If Romney were confronted with a town-hall participant who said Obama was an Arab, as McCain famously was in 2008, do you think he’d correct her?
The Audio-Animatronic Romney is incapable of improvisation in any high-stakes existential political moment, no matter what the subject. He can’t answer questions about his own Mormon ancestors in Mexico, let alone Obama’s origins, unless they are lame enough to trigger a pre-programmed response.
The Times published a deeply reported story yesterday on Obama’s very involved role in counterterrorism operations. You were a big critic of Bush’s war on terror, how do you feel about Obama’s?
The Times report, seemingly unassailable, offers a chilling snapshot of the president himself poring over “kill lists” of terrorists as if they were baseball cards. More chilling, perhaps, is that he does so with a surfeit of self-righteousness. “A student of writings on war by Augustine and Thomas Aquinas, he believes that he should take moral responsibility for such actions,” as one line in the article has it. I have nothing against aggressive counterterrorism. But almost any time an American commander in chief, however patriotic in his national-security intentions, starts to play God, fudge bedrock values by looking for lawyerly constitutional loopholes, and micromanage military targets, we get in trouble — whether it was L.B.J. and Nixon in Vietnam, or Bush’s proxy Cheney in Iraq and Afghanistan. I’m glad Obama took out bin Laden and Anwar al-Awlaki. But civilian deaths and botched missions will mint new terrorists no matter how many moles we whack. The more sunlight on what’s going on, the better. Unfortunately, since both of America’s wars have fallen off the map of public consciousness, it’s not clear how much of a ripple the Times report made beyond high-end news consumers.

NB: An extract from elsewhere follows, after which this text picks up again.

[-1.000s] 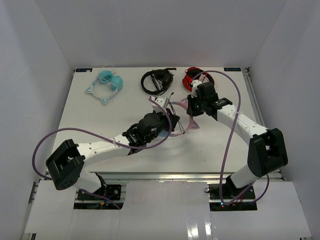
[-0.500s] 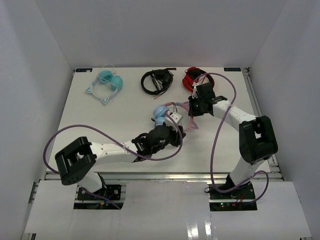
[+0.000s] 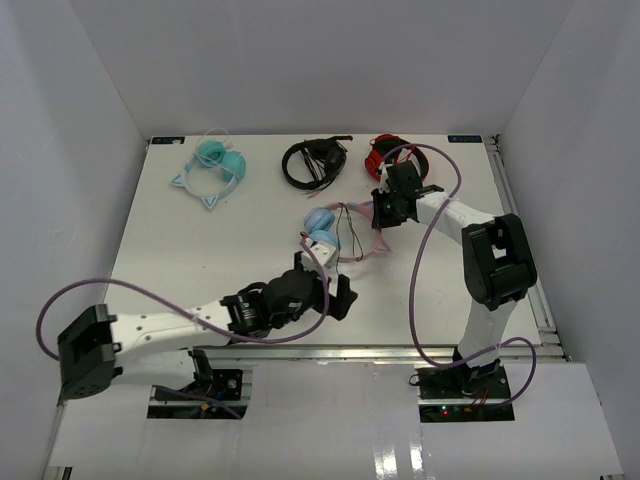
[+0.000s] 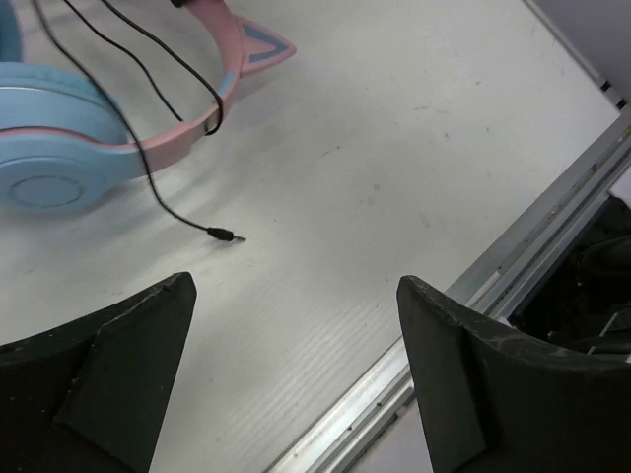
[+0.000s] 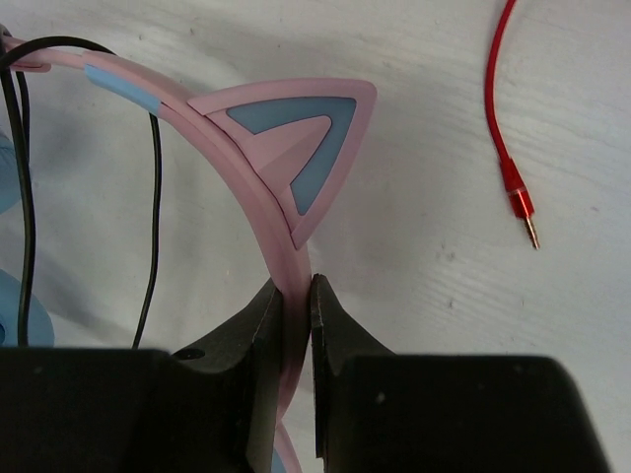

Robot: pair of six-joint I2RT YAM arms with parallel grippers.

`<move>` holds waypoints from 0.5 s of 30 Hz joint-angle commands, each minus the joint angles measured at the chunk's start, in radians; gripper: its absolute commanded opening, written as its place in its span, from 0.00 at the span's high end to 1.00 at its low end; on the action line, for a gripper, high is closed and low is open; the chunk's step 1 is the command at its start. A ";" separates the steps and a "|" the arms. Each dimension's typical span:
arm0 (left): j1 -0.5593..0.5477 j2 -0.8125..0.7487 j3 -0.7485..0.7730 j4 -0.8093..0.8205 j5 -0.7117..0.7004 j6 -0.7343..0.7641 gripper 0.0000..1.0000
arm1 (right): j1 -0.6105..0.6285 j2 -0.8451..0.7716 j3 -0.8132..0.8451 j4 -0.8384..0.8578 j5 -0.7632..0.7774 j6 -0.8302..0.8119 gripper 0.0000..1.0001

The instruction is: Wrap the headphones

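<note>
1. the headphones (image 3: pixel 320 224), pink cat-eared band with light blue cups, lie on the white table (image 3: pixel 200 250) about mid-table, a little toward the right arm's side, between the two grippers.
2. the right gripper (image 3: pixel 381 218) is narrow: its black fingers (image 5: pixel 258 325) are pinched on the pink headband (image 5: pixel 246 177), just below a pink-and-blue cat ear (image 5: pixel 296 138).
3. the left gripper (image 4: pixel 296 291) is wide, with nothing between its fingers. it is over bare table close to the near edge, and the metal edge rail (image 4: pixel 532 246) shows at the right of its wrist view.
4. in the left wrist view one round light blue ear cup (image 4: pixel 49 158) lies flat on the table. the headband curves away from it toward a second cat ear (image 4: pixel 261 44).
5. the thin black cable (image 4: pixel 148 168) is loose. strands of it cross the headband, and its free end trails onto the table.
6. the cable's plug (image 4: pixel 229 236) rests on the table just ahead of the left gripper's open jaws, touching neither finger.
7. along the far side of the table sit teal cat-eared headphones (image 3: pixel 212 165), black headphones (image 3: pixel 312 162) and red headphones (image 3: pixel 385 152). the red pair is just behind the right gripper.
8. a red cable end (image 5: pixel 520 205) with a metal tip lies on the table near the gripped cat ear, apart from it.
</note>
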 commanded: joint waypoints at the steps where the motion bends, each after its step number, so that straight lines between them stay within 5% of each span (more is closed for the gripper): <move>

A number of sources in the Times piece allege that essentially Obama’s “war on terror” is the same as Bush’s with less boneheaded stagecraft. Do you think that’s accurate?
That’s a stretch. The Bush administration heedlessly practiced torture, gleefully flouted the law, and bragged of its “dead or alive” game plan — even as it let bin Laden get away and let the Taliban regroup in Afghanistan. The Bushies were not only an outlaw gang, but a gang that couldn’t shoot straight. As if that weren’t enough, they undermined national security by ginning up a war, catastrophic in length and cost, to prevent a nuclear attack from a country that had no nuclear weapons whatsoever. The focused Obama counterterrorism policy, whatever one’s criticisms of it, is not to be confused with the cornucopia of Bush misadventures and mishaps. And as for counterterrorism itself, there has been no 9/11 on Obama’s watch, knock wood. Let us not forget that there was one on Bush-Cheney’s.
In Texas this week, tea party favorite Ted Cruz won enough of the vote in the Republican Senate primary to go into a run-off with Lieutenant Governor David Dewhurst. Cruz slurred Dewhurst, a former C.I.A. agent supported by Rick Perry, as a “moderate” when in fact he’s only a slightly less rabid conservative than Cruz. Following Indiana (where Dick Lugar went down) and Nebraska, this is the third recent GOP primary where tea party insurgents have put conservatives on the run. Where does this GOP cannibalism end?
No one knows — but certainly not with the 2012 election. Do note that Sarah Palin, while off the national media radar screen right now, endorsed the far-right insurgents in all these races. She and her cadres have no use for Mitt Republicans now any more than they did in primary season. Whether Romney loses or wins in November, the purges have only just begun.